To do -
Transcribe all of the listing exactly.
───── Material provided
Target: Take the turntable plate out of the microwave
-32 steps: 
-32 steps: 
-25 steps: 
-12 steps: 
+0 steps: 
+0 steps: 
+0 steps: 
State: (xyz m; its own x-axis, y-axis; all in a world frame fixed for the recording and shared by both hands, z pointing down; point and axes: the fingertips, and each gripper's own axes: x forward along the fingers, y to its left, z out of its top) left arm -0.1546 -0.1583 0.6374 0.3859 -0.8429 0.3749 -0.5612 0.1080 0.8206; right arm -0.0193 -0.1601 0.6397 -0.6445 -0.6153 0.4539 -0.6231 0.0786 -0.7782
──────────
Answer to the problem -
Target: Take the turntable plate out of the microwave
-32 steps: 
-32 steps: 
-25 steps: 
-12 steps: 
+0 steps: 
+0 steps: 
+0 steps: 
State: (xyz m; its own x-axis, y-axis; all in a world frame fixed for the recording and shared by both hands, z pointing down; point and axes: the fingertips, and each gripper's own axes: x forward along the fingers, y to its left, z out of its top) left arm -0.1546 -0.1583 0.6374 0.3859 -0.8429 0.3749 -0.5612 0.1080 0.8206; right arm -0.0193 -0.1601 0.6397 -0.6445 -0.6153 0.4539 -0.6231 0.0786 -0.7782

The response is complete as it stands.